Start of Block

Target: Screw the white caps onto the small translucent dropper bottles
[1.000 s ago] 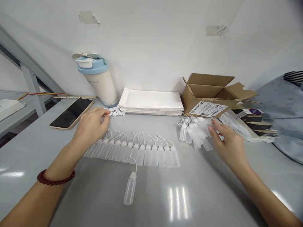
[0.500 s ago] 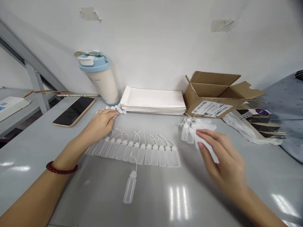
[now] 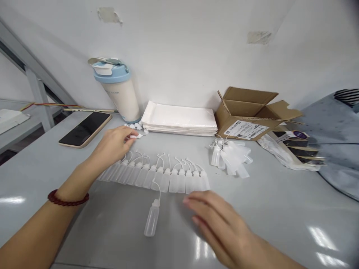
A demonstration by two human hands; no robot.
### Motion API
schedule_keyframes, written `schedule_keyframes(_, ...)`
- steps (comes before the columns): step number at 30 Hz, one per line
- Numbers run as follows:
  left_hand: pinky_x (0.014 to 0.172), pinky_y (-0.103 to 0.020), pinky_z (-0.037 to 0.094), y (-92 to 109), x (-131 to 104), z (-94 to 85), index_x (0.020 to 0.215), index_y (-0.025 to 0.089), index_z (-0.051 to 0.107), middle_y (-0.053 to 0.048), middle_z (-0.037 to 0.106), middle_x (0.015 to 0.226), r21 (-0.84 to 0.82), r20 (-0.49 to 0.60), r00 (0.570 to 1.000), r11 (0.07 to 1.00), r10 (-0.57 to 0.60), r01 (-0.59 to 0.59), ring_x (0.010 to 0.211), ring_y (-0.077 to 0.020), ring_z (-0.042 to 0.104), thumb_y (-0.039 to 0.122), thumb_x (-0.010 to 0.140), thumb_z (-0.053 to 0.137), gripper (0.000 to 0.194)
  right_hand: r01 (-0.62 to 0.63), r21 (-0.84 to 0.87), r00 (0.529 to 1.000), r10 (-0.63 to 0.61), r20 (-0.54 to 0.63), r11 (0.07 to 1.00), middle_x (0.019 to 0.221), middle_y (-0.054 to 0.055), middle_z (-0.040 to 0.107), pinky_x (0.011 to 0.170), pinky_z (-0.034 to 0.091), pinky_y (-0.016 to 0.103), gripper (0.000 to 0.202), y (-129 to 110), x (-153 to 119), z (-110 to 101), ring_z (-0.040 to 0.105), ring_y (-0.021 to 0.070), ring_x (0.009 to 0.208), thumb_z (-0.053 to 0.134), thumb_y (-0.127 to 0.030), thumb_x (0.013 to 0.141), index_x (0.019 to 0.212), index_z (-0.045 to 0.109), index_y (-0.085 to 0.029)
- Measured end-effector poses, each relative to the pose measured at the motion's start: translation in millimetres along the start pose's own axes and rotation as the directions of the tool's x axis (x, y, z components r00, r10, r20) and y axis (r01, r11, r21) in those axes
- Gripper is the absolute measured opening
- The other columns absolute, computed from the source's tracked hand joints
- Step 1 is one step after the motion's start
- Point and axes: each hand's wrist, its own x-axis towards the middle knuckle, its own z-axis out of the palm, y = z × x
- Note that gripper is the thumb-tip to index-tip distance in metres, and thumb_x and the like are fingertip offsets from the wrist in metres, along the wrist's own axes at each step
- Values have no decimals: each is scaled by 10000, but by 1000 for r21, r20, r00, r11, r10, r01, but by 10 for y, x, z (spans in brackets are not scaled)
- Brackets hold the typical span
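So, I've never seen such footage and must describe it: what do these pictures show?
No machine here: you see a person's bare left hand and right hand, filmed by a camera worn on the head, looking forward and down. On the grey table lie a row of small bottles, a single bottle nearer the camera, and a heap to the right. Behind them are a tumbler, white stack and open box; a phone lies at left. The left hand touches a white piece near others; whether it grips it is unclear. The right hand, blurred, is open with nothing visible in it.
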Motion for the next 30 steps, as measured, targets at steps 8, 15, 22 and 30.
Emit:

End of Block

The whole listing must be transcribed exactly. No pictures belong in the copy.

• RESPONSE TO THE EXERCISE
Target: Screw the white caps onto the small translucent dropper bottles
[1.000 s ago] 
[0.500 s ago] 
[now] 
A demonstration by two human hands; no robot.
### Motion API
schedule_keyframes, written `schedule_keyframes(_, ...)`
- steps (comes before the columns): step number at 30 Hz, one per line
- Numbers run as follows:
  left_hand: pinky_x (0.014 to 0.172), pinky_y (-0.103 to 0.020), pinky_z (-0.037 to 0.094), y (-92 to 109), x (-131 to 104), z (-94 to 85), index_x (0.020 to 0.215), index_y (-0.025 to 0.089), index_z (-0.051 to 0.107), middle_y (-0.053 to 0.048), middle_z (-0.037 to 0.106), middle_x (0.015 to 0.226), r21 (-0.84 to 0.82), r20 (-0.49 to 0.60), r00 (0.570 to 1.000), r11 (0.07 to 1.00), r10 (-0.57 to 0.60), r01 (-0.59 to 0.59), ring_x (0.010 to 0.211), ring_y (-0.077 to 0.020), ring_z (-0.042 to 0.104), thumb_y (-0.039 to 0.122), thumb_x (-0.010 to 0.140), thumb_z (-0.053 to 0.137), gripper (0.000 to 0.194)
  right_hand: r01 (-0.62 to 0.63), r21 (-0.84 to 0.87), r00 (0.529 to 1.000), r10 (-0.63 to 0.61), r20 (-0.54 to 0.63), r11 (0.07 to 1.00), middle_x (0.019 to 0.221), middle_y (-0.054 to 0.055), middle_z (-0.040 to 0.107), pinky_x (0.011 to 0.170), pinky_z (-0.034 to 0.091), pinky_y (-0.016 to 0.103), gripper (0.000 to 0.202), y (-129 to 110), x (-153 to 119), z (-110 to 101), ring_z (-0.040 to 0.105), ring_y (-0.021 to 0.070), ring_x (0.009 to 0.208), thumb_z (-0.053 to 0.134), thumb_y (-0.127 to 0.030), thumb_x (0.013 to 0.141), index_x (0.019 to 0.212), index_z (-0.045 to 0.109), index_y (-0.085 to 0.029)
- Measured end-effector poses, each relative to the pose measured at the motion's start: translation in millimetres along the start pose's own axes and rotation as the directions of the tool's x axis (x, y, z components r00, r10, r20) and y axis (r01, r11, r21) in those axes
- Gripper is the absolute measured opening
- The other columns absolute, computed from the source's tracked hand joints
- Step 1 is one step after the motion's start
- Point and axes: each hand's wrist, its own x-axis towards the middle knuckle, its own z-axis out of the palm, y = z × x
- Note that gripper is the thumb-tip to index-tip distance in metres, and thumb_x and the like are fingertip offsets from the wrist in metres, along the wrist's own axes at each step
- Values have no decimals: each is scaled by 10000, but by 1000 for r21, r20, r00, r11, r10, r01, but by 10 for y, x, z (spans in brackets are not scaled)
- Brackets hold the typical span
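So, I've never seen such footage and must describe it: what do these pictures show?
No machine here: you see a person's bare left hand and right hand, filmed by a camera worn on the head, looking forward and down. On the grey table lie a row of small bottles, a single bottle nearer the camera, and a heap to the right. Behind them are a tumbler, white stack and open box; a phone lies at left. The left hand touches a white piece near others; whether it grips it is unclear. The right hand, blurred, is open with nothing visible in it.
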Motion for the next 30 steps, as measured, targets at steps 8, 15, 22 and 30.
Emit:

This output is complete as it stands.